What you are asked to do:
Gather every line in the records below that contains the word "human".

(Extracted data entries)

______

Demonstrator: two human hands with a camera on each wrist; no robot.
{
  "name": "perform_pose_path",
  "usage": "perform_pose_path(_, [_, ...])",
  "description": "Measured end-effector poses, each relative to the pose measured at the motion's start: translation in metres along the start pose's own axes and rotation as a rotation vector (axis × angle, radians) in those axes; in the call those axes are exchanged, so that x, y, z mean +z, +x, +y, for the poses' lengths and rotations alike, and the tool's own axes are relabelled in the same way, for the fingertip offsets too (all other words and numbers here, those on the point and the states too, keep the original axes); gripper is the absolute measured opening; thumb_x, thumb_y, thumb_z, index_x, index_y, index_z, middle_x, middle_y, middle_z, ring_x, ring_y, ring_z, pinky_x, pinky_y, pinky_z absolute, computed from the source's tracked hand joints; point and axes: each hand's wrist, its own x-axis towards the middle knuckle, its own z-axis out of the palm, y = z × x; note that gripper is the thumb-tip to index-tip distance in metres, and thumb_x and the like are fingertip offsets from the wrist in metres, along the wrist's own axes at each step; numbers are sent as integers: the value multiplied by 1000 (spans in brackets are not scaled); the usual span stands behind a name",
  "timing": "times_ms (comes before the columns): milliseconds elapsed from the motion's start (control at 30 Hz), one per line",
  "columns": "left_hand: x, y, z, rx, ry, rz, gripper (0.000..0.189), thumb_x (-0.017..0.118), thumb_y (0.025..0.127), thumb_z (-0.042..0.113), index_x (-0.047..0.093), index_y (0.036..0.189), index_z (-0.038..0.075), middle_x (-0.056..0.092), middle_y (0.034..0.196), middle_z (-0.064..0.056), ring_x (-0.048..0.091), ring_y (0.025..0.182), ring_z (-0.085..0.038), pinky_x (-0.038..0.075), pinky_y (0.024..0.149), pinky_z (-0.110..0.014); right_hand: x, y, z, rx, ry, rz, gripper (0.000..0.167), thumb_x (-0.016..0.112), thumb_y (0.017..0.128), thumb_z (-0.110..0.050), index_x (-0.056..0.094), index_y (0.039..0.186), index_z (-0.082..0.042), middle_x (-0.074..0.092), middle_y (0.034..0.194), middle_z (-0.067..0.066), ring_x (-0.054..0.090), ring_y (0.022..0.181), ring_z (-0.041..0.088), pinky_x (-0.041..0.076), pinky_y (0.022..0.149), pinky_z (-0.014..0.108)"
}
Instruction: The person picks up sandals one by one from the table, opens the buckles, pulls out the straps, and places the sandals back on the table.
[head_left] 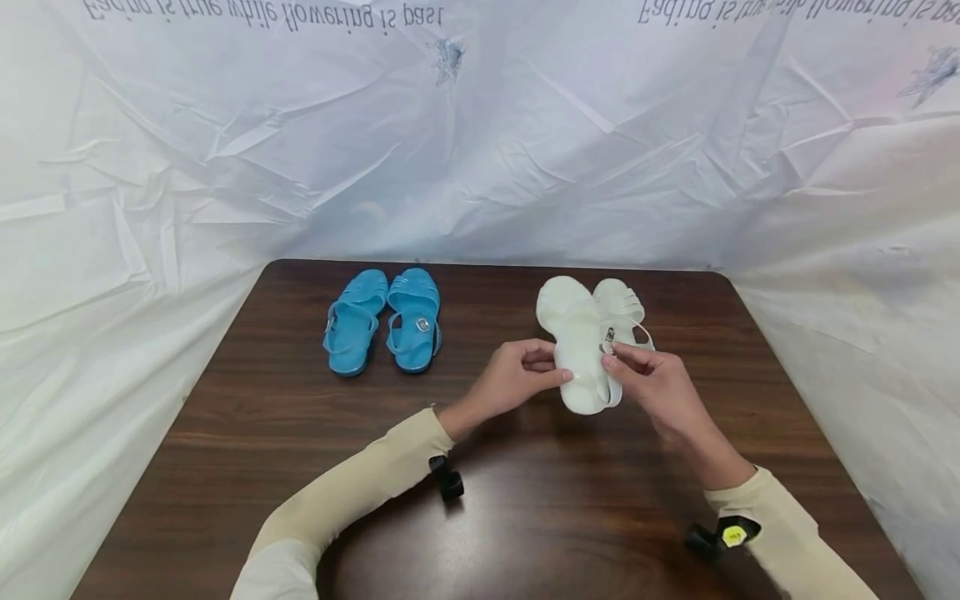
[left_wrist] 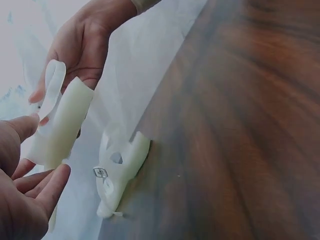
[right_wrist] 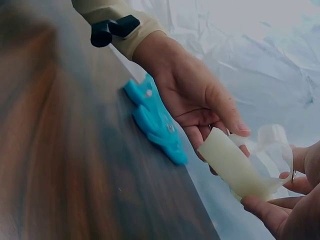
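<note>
A white sandal (head_left: 577, 358) is held up over the table between both hands, its toe pointing to the far side. My left hand (head_left: 517, 379) grips its left edge near the heel, thumb on the sole. On the other side, my right hand (head_left: 663, 387) pinches the ankle strap by its metal buckle (head_left: 608, 337). Both hands also show around this sandal (right_wrist: 230, 162) in the right wrist view. Its mate, a second white sandal (head_left: 618, 296), rests on the table behind, partly hidden by the held one; the left wrist view shows this sandal (left_wrist: 120, 170) with its buckle.
A pair of blue sandals, the left one (head_left: 352, 325) and the right one (head_left: 414, 321), lies side by side on the dark wooden table (head_left: 262, 400), toes away from me. White sheeting (head_left: 480, 167) with printed lettering hangs behind the table's far edge and along both sides.
</note>
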Motion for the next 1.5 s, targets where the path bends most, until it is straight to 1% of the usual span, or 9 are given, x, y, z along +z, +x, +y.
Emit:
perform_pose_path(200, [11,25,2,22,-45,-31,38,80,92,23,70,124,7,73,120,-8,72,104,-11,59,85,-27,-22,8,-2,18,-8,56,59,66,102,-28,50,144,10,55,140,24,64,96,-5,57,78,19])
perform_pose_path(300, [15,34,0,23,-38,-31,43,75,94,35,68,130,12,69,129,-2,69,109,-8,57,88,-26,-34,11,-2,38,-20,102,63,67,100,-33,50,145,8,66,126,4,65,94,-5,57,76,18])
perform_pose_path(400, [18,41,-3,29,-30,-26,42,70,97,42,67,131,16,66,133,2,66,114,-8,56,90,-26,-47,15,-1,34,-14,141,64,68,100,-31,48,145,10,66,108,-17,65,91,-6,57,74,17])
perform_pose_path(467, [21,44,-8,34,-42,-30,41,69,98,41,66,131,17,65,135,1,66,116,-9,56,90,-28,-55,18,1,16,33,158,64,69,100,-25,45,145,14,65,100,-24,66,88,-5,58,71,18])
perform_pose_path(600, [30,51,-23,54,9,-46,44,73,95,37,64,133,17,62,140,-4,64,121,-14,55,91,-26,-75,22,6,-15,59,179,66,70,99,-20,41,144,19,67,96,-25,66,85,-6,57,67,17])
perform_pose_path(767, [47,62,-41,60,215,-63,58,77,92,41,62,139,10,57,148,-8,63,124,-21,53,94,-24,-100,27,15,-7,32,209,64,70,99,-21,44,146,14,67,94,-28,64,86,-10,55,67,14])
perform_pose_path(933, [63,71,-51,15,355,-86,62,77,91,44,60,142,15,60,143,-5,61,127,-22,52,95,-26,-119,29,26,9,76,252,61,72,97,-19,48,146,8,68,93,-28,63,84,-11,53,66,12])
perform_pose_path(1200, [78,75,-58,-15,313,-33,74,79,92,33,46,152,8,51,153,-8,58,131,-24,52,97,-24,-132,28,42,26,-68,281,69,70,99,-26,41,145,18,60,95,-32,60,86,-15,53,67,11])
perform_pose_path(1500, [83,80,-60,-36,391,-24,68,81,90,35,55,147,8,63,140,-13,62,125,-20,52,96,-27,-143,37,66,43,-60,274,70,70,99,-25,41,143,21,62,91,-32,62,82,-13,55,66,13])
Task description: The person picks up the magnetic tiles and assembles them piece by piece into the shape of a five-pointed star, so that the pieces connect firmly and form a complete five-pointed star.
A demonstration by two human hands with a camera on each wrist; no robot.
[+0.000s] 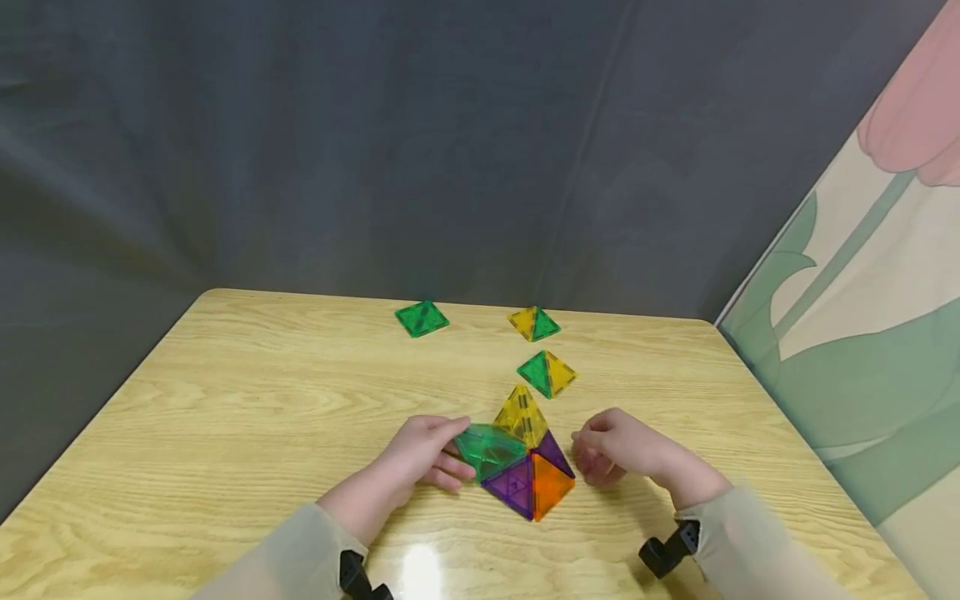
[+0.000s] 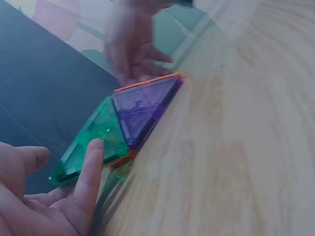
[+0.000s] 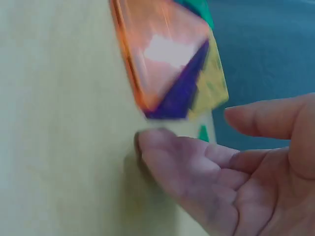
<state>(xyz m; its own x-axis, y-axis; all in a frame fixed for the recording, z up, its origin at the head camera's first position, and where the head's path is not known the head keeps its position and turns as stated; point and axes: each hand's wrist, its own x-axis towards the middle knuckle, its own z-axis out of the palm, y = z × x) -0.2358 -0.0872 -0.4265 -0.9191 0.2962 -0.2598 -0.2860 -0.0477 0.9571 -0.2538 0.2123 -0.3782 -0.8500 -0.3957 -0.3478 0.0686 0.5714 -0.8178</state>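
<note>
"Two questions: where is the tile cluster [image 1: 527, 467], and what is the left hand [image 1: 429, 454] doing there?"

"It sits on the bench [image 1: 285, 417], between the left hand and the right hand [image 1: 618, 450]. The left hand is at its green panel [image 1: 489, 450], one digit at that panel's outer corner."

"Is the left grip clamped?"

"No, its thumb and fingers are spread apart. In the left wrist view one straight finger crosses in front of the green panel; whether it presses there I can't tell."

"And the right grip?"

"Apart too, and empty: thumb held off, fingers loosely bent. It is just beside the cluster, near the dark purple panel [image 1: 552, 457] and the orange panel [image 1: 552, 487]."

"Which colours go where?"

"Green on the left, the yellow panel [image 1: 522, 417] at the far point, a lighter purple panel [image 1: 512, 486] at the near left, orange at the near right. In the left wrist view green and purple meet edge to edge."

"What lies farther back?"

"Three tile pairs, apart from one another: a green pair [image 1: 414, 318] near the far edge, a yellow-and-green pair [image 1: 525, 323] to its right, and a green-and-yellow pair [image 1: 537, 372] just beyond the yellow point. Behind the bench is a dark cloth [image 1: 420, 150], with a flower-printed surface [image 1: 900, 350] on the right"
</note>
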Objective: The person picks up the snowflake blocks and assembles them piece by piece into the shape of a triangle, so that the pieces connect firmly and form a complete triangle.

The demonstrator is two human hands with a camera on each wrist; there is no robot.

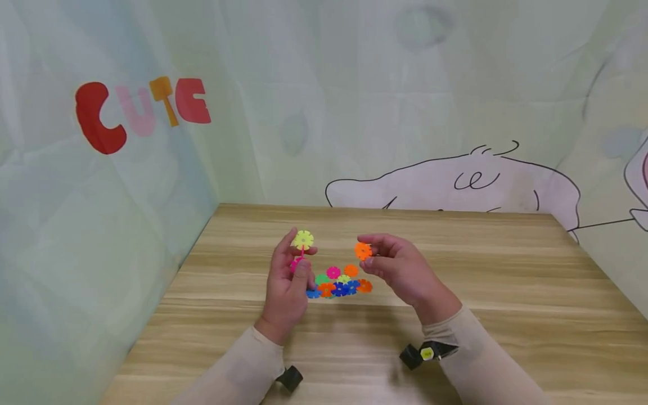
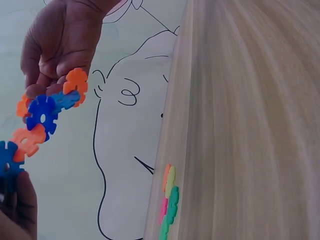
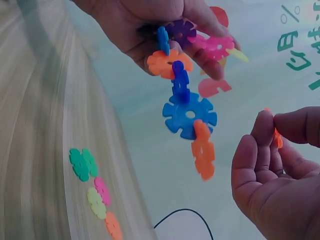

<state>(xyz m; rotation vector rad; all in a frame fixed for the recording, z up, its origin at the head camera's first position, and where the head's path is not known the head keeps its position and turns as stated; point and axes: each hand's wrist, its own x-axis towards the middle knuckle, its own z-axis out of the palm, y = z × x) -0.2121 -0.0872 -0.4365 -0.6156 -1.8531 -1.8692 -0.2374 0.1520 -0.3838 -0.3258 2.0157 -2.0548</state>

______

Task answer:
Demonstrator: two human hands with a camera on each wrist; no robot.
A demonstration by two human hands with a camera on each wrist; no robot.
The demonstrator is two human hands with a camera on each wrist; there is no robot.

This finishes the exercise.